In the listing that follows, give every line again exactly and omit the pictures.
----------
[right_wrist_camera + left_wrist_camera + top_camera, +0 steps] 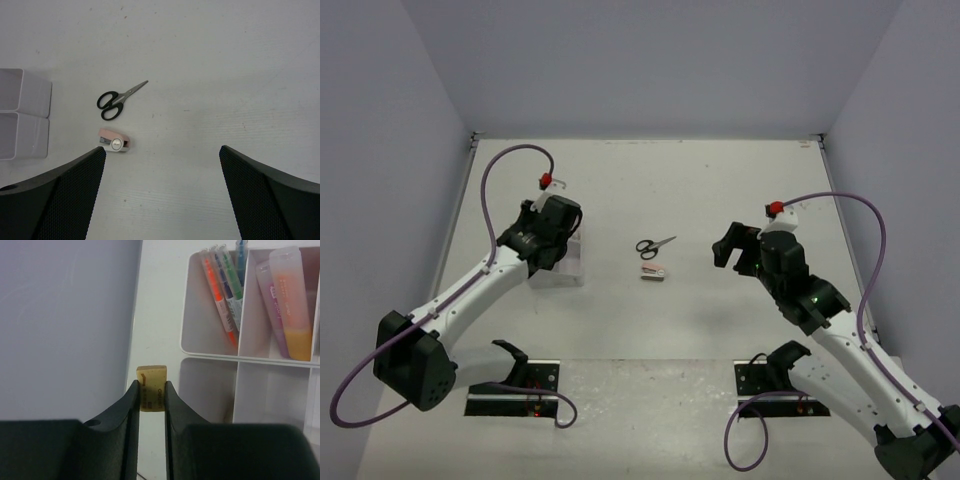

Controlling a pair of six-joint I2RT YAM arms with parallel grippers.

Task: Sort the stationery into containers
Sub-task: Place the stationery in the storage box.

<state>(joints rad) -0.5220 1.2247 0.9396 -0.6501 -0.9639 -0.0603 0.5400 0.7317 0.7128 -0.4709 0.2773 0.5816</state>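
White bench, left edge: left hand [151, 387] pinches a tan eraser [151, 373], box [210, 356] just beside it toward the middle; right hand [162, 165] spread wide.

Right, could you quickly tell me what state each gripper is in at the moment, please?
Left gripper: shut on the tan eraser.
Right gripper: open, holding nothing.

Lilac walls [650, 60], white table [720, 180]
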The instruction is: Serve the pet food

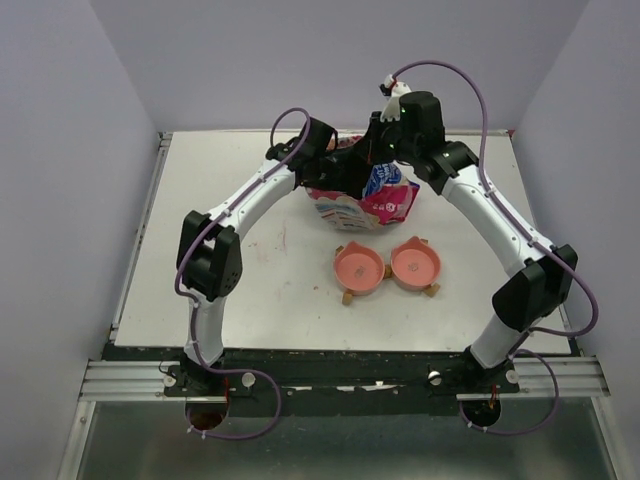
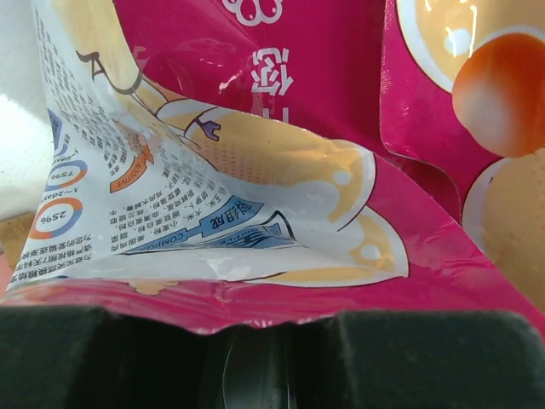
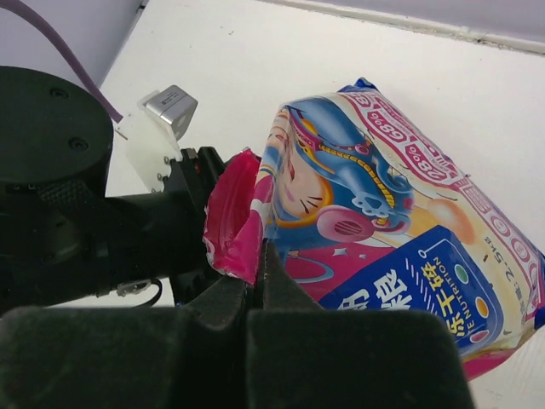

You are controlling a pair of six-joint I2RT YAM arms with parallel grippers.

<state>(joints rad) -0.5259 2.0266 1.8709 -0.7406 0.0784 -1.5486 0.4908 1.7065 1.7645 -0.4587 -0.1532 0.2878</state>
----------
_Task solution:_
[right_wrist_camera + left_wrist_camera + top_camera, +0 steps] 

Controlling a pair of six-joint I2RT YAM arms with parallel grippers.

Task: Sort the stationery into containers
Sub-task: Place the stationery in the storage box.

<state>(joints rad) -0.5220 1.2247 0.9396 -0.6501 -0.9639 -0.0603 0.5400 0.7317 0.7128 -0.4709 0.2773 0.5816</state>
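White bench, left edge: left hand [151, 387] pinches a tan eraser [151, 373], box [210, 356] just beside it toward the middle; right hand [162, 165] spread wide.

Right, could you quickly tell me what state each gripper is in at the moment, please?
Left gripper: shut on the tan eraser.
Right gripper: open, holding nothing.

Lilac walls [650, 60], white table [720, 180]
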The instruction is: Serve the pet food


You are controlling a pair of six-joint I2RT YAM arms with parallel grippers.

<state>(joints rad) -0.5259 2.0266 1.8709 -0.7406 0.0784 -1.5486 0.4908 1.7065 1.7645 -0.4587 -0.1532 0.2878</state>

The answer has been given, and the exercise is complete.